Born May, 1941. Education: Amherst College, B.A. 1962; Princeton University, Ph.D., 1969.

ADDRESSES:

Agent—c/o Author Mail, Farrar, Straus & Giroux, 19 Union Square West, New York, NY 10003.

CAREER:

Mount Lucas Management Corporation, Princeton, NJ, principal. Formerly taught economics at Columbia University, New York, NY; worked as a senior economist at the Reserve Bank of New York, and served as assistant director of the Council on Wage and Price Stability.

WRITINGS:

The New Economy: What It Is, How It Happened, and Why It Is Likely to Last, Farrar, Straus & Giroux (New York, NY), 2003, also published as The New Economy: What It Is, How It Happened, and What it Means for America's Future, 2004.

Also a contributor to New York Review of Books. Editor (with David Mermelstein) of The Fiscal Crisis of American Cities: Essays on the Political Economy of Urban America with Special Reference to New York, Vintage Books (New York, NY) 1977.

SIDELIGHTS:

Roger E. Alcaly has taught at Columbia University, served as assistant director of the Council on Wage and Price Stability under President Carter and as a senior economist at the Federal Reserve Bank of New York before he became principal of the Mount Lucas Management Corporation investment firm in Princeton, New Jersey. There he bore first-hand witness to the American economic boom of the 1990s. The subsequent bursting of the economic bubble in 1999 did not, however, discourage Alcaly's faith. Whereas twenty-six years earlier, his book The Fiscal Crisis of American Cities had painted a bleak picture of a collapsing economic landscape, Alcaly's 2003 book The New Economy: What It Is, How It Happened, and Why It Is Likely to Last took the opposite stance, looking at an economy in what he considers a temporary setback and predicting its strong and lasting future. Alcaly examines the computer revolution of the past thirty years, the rise of junk bonds and corporate takeovers in the 1980s, the stock market today, and positive manufacturing production trends, all of which, thanks to technological innovation, have created the "new economy."

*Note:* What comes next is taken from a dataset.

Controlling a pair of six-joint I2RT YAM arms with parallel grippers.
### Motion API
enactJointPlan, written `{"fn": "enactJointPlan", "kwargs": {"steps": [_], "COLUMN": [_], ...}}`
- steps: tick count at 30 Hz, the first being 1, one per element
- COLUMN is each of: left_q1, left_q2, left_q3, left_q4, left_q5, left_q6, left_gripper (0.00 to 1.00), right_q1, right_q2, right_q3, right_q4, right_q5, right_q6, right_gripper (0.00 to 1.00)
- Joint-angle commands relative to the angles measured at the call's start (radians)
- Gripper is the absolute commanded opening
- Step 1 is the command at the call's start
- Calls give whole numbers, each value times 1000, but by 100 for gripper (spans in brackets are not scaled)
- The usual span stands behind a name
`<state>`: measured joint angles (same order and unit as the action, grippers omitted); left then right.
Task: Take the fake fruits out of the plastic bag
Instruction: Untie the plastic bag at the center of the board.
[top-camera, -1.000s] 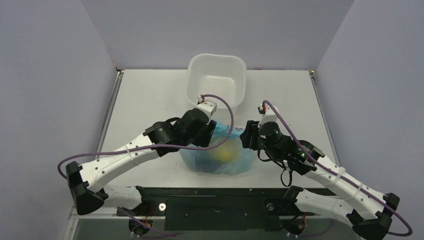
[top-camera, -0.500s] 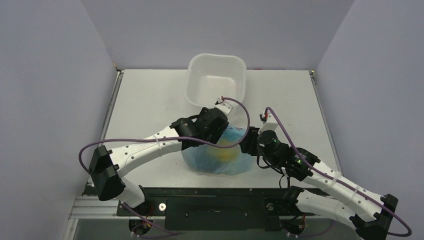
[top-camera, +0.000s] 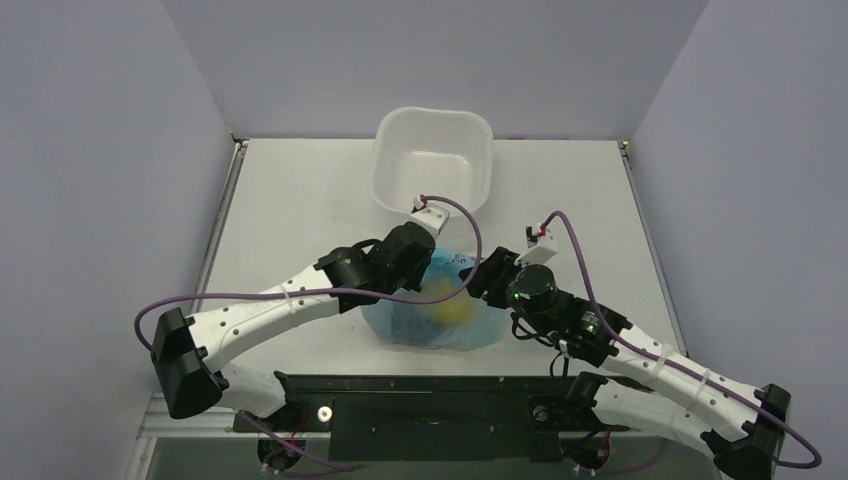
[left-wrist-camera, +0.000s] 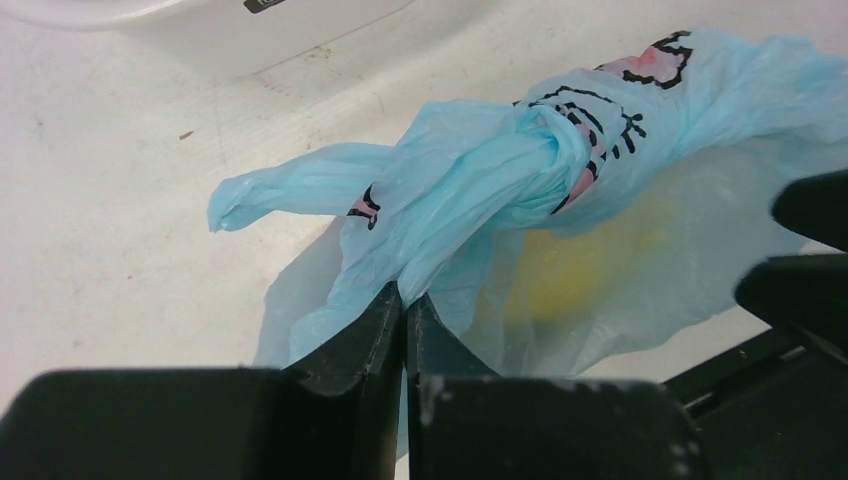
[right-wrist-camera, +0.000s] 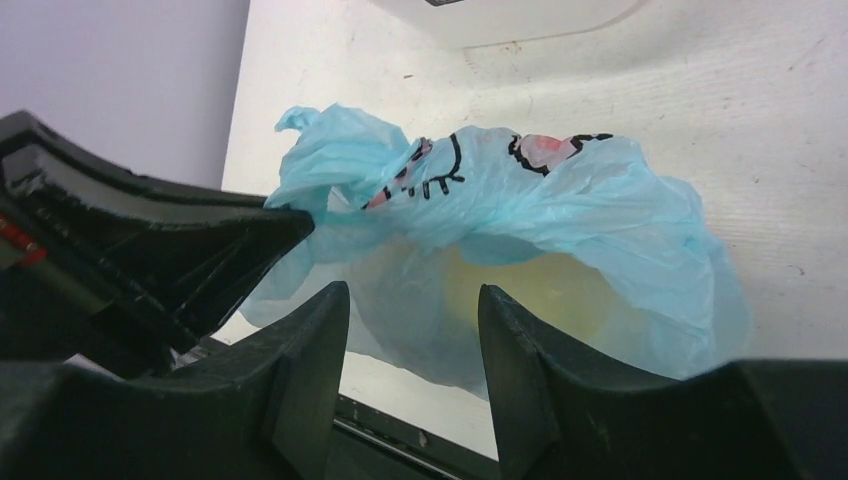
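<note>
Jaws of left gripper (left-wrist-camera: 405, 305) pinched shut on a fold of the plastic bag (left-wrist-camera: 480, 190); right gripper (right-wrist-camera: 412, 300) jaws spread wide, holding nothing, at the bag's 3 o'clock side. Bag lies on table (top-camera: 300, 200) at 6 o'clock of white tub (top-camera: 390, 170), yellow fruit (right-wrist-camera: 540, 285) showing through it.

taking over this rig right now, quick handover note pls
Left claw: shut, pinching the bag near its knot.
Right claw: open, facing the bag, gripping nothing.
Bag: on the table, on the near side of the tub, tied shut. A yellow fruit shows through it.
Done: bag gripped.
Left: undo the knot, take the fruit out.
</note>
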<state>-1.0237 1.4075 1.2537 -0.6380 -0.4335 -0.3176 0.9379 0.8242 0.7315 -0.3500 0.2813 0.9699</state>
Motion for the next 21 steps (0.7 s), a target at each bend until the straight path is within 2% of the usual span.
{"fn": "enactJointPlan", "kwargs": {"steps": [1,8,21], "left_q1": [3,21,29], "left_q2": [-114,-217,-276], "left_q3": [-94,-179,-254], "left_q4": [126,186,242], "left_q5": [84,124,183], "left_q6": [-54,-87,-146], "left_gripper": [0,0,0], "right_q1": [9,9,10], "right_q2": [15,92,174], "right_q3": [-15,-19,-68], "right_q4": [162,225,309], "right_q5": [-7,-44,-40], "right_q6": [89,102,140], "right_gripper": [48,57,56]}}
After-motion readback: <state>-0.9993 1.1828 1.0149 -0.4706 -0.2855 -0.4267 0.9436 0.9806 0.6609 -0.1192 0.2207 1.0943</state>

In Issues in Science and Technology, Kenneth Flamm wrote, "The book contains a useful introduction for a lay reader to a set of topics that academic economists interested in the interaction between high technology and U.S. economic growth have been struggling with over the past decade." A reviewer for Kirkus Reviews noted that Alcaly "does present a reasoned and reasonable history of the recent American economy and argues forcefully, if not always persuasively, that such new technologies as telecommunications and computers will be the straws that stir our freshened economic drinks." A reviewer for Publishers Weekly, however, felt that while the theory offered in Alcaly's book is "thought-provoking," that he "doesn't defend this thesis systematically" and found that the chapters serve more as "independent essays" that "are only tangentially related." In the end, Publishers Weekly concluded that Alcaly "presents a wealth of interesting material, but doesn't integrate it into a satisfying whole." John Attarian, writing for World and I, observed that the volume "is a superb exercise in presenting economics in clear, accessible prose," and commended Alcaly's "masterful discussion of productivity and the difficulties in measuring it." He noted too that Alcaly excels "in explaining how American capitalism reinvented itself." However, he found the book weak in its sections on the stock market and junk bonds, noting that "Alcaly ties this material only weakly to the new economy" and that the "coverage of the junk bond market and corporate takeovers of the 1980s and '90s is largely superfluous." Stephen Baker of Business Week asserted that Alcaly "often strays from his line of argument," but that "still, he makes a solid case that a New Economy is upon us." In Institutional Investor, Deepak Gopinath concluded that "even if his optimism is not altogether persuasive, Alcaly offers a useful historical perspective."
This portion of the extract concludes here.